Total debt was $3.2 billion as of Mar 31. Total debt to adjusted EBITDA ratio (based on trailing twelve-month-adjusted EBITDA) was 3.6X, higher than management’s target range of 3-3.5x.

Net cash provided by operating activities was $112.8 million in the first quarter compared with $243.6 million in the sequential quarter. Free cash flow was $102 million compared with $225.2 million in the prior-reported quarter.

In first quarter and through Apr 24, 2020, MSCI repurchased 1.4 million shares for a total value of $356.8 million.
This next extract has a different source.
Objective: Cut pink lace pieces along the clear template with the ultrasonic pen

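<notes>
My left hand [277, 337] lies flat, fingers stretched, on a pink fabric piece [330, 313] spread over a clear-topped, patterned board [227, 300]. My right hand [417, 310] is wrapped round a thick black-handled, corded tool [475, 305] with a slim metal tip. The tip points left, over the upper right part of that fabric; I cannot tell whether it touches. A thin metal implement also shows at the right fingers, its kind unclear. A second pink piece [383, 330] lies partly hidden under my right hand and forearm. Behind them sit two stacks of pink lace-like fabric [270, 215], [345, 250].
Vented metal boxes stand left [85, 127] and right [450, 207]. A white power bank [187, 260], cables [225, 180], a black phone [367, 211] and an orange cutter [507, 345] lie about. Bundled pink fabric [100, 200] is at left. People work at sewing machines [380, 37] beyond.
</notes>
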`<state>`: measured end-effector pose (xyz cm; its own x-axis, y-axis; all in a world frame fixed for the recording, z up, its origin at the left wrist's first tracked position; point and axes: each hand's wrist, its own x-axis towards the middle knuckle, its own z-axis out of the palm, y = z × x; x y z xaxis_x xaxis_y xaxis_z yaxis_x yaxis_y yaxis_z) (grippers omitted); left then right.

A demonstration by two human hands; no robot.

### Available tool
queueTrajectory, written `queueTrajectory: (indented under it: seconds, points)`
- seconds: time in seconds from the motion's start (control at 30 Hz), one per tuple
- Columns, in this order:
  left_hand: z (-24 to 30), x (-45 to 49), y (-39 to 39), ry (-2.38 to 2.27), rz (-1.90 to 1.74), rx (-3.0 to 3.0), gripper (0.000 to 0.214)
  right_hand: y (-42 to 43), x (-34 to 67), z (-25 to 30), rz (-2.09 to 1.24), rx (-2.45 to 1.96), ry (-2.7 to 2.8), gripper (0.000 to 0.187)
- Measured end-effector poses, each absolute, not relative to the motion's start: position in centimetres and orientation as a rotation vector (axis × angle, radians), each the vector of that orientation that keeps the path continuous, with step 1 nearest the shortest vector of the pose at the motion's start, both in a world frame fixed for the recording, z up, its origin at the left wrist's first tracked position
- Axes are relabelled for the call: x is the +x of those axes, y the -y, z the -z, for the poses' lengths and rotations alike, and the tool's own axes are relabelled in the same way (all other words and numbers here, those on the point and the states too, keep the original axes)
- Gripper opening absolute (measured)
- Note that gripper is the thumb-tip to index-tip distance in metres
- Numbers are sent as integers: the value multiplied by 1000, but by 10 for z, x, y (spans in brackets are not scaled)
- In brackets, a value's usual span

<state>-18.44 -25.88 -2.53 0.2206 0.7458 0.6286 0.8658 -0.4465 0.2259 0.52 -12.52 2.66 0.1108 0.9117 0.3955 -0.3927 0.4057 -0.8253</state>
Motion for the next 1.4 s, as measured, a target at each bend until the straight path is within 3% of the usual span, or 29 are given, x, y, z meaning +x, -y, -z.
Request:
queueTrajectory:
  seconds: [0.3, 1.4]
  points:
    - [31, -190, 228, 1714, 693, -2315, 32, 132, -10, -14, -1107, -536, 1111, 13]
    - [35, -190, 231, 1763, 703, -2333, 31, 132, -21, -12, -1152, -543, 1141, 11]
Notably, $1.1 billion is outstanding under the share repurchase authorization as of Apr 24, 2020.

MSCI also paid out dividend worth $57.8 million in the first quarter.

Guidance

For 2020, MSCI expects total operating expenses of $790-$840 million, down from the previous guided range of $840-$860 million. Adjusted EBITDA expenses are expected between $700 million and $750 million, down from the past projection of $750-$770 million.

Capex is expected to be $50-$60 million, down from the earlier forecast of $60-$70 million.

Moreover, net cash provided by operating activities and free cash flow are expected to be $600-$650 million (down from $650-$700 million) and $540-$600 million (down from $580-$640 million), respectively.

Zacks Rank & Stocks to Consider

Currently, MSCI has a Zacks Rank #3 (Hold). Some better-ranked stocks in the broader technology sector are Pixelworks PXLW, Fortive FTV and Shopify SHOP. While both Pixelworks and Fortive sport a Zacks Rank #1 (Strong Buy), Shopify has a Zacks Rank #2 (Buy). You can see the complete list of today’s Zacks #1 Rank stocks here.

Both Pixelworks and Fortive are scheduled to report earnings on Apr 30. Shopify is set to release quarterly results on May 6.